In this article, the following identities are stated without proof: $$\int_0^\infty x^{s - 1}K_0(4\pi x^{1/2}) dx = \frac{1}{2}(2\pi)^{-s}\Gamma(s)^2$$$$\int_0^\infty x^{s - 1}Y_0(4\pi x^{1/2}) dx = -\frac{1}{\pi}(2\pi)^{-s}\cos\pi s\Gamma(s)^2.$$ I assume these identities are standard, though I have been unable to locate a reference and don't know of any way to prove this myself.
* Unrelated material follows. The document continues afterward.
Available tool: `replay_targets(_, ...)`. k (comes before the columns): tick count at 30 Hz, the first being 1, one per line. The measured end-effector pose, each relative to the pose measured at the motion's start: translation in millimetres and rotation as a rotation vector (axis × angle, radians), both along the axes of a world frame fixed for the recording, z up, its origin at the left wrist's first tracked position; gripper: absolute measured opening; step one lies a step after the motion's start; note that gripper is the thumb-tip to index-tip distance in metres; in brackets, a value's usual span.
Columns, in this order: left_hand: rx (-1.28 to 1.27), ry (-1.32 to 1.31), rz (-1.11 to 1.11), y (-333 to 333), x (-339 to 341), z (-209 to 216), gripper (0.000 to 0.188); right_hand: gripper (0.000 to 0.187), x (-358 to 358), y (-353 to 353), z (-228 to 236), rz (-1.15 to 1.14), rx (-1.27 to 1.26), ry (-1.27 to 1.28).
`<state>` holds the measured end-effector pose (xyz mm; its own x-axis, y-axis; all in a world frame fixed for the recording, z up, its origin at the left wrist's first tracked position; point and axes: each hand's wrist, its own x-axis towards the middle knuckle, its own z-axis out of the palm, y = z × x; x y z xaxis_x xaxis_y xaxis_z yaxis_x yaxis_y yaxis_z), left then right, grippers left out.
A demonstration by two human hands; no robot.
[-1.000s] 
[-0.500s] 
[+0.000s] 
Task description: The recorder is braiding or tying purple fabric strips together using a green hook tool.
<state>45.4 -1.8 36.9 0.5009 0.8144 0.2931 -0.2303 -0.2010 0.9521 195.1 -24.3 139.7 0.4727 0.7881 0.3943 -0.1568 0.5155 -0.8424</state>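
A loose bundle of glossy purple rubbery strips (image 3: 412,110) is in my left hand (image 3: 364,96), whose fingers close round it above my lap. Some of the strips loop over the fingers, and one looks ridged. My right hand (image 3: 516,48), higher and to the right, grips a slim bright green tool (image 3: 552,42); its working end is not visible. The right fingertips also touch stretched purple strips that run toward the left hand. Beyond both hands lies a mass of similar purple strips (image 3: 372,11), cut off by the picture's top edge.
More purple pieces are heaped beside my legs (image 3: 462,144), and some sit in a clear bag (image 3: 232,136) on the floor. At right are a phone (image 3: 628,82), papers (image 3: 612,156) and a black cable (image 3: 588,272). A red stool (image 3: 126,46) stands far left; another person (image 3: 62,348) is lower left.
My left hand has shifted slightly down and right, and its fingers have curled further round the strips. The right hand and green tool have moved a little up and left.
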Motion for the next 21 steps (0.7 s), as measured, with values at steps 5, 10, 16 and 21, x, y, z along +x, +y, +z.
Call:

How might one prove this, and is there an analogue of this for the $J$-Bessel function?

Answer 1

Using the differential equation or equivalent definitions it is not difficult to check that the Laplace transform of $Y_0(4\pi t)$ is $-\frac{1}{2\pi^2}\cdot\frac{\text{arcsinh}\left(\frac{s}{4\pi}\right)}{\sqrt{1+\left(\frac{s}{4\pi}\right)^2}}$. Since the inverse Laplace transform of $2 t^{2n-1}$ is $\frac{2}{s^{2n}\Gamma(1-2n)}$, by the self-adjointness of the Laplace transform we have

$$\begin{eqnarray*} \int_{0}^{+\infty}x^{n-1}Y_0(4\pi\sqrt{x})\,dx &=& \int_{0}^{+\infty}2t^{2n-1}Y_0(4\pi t)\,dt\\&=&-\frac{1}{\pi^2\Gamma(1-2n)}\int_{0}^{+\infty}\frac{\text{arcsinh}\left(\frac{s}{4\pi}\right)}{s^{2n}\sqrt{1+\left(\frac{s}{4\pi}\right)^2}}\,ds\end{eqnarray*} $$ or, via the substitution $s=4\pi\sinh(u)$, $$-\frac{1}{\pi^2\Gamma(1-2n)(4\pi)^{2n-1}}\int_{0}^{+\infty}\frac{u}{\left(\sinh u\right)^{2n}}\,ds $$ which boils down to a derivative of the Beta function via the substitution $u=-\log v$.
The argument for $K_0$ is analogous, as it is the one for $J_0$: $$ \mathcal{L}(J_0(4\pi\sqrt{x})) = \frac{1}{s} e^{-\frac{4\pi^2}{s}},$$ $$\begin{eqnarray*} \int_{0}^{+\infty}x^{n-1}J_0(4\pi\sqrt{x})\,dx &=& \int_{0}^{+\infty}\frac{s^{-n}}{\Gamma(1-n)}\cdot \frac{1}{s} e^{-\frac{4\pi^2}{s}}\,ds\\&=&\frac{\Gamma(n)}{(2\pi)^{2n}\Gamma(1-n)}=\frac{\Gamma(n)^2 \sin(\pi n)}{\pi(2\pi)^{2n}}.\end{eqnarray*} $$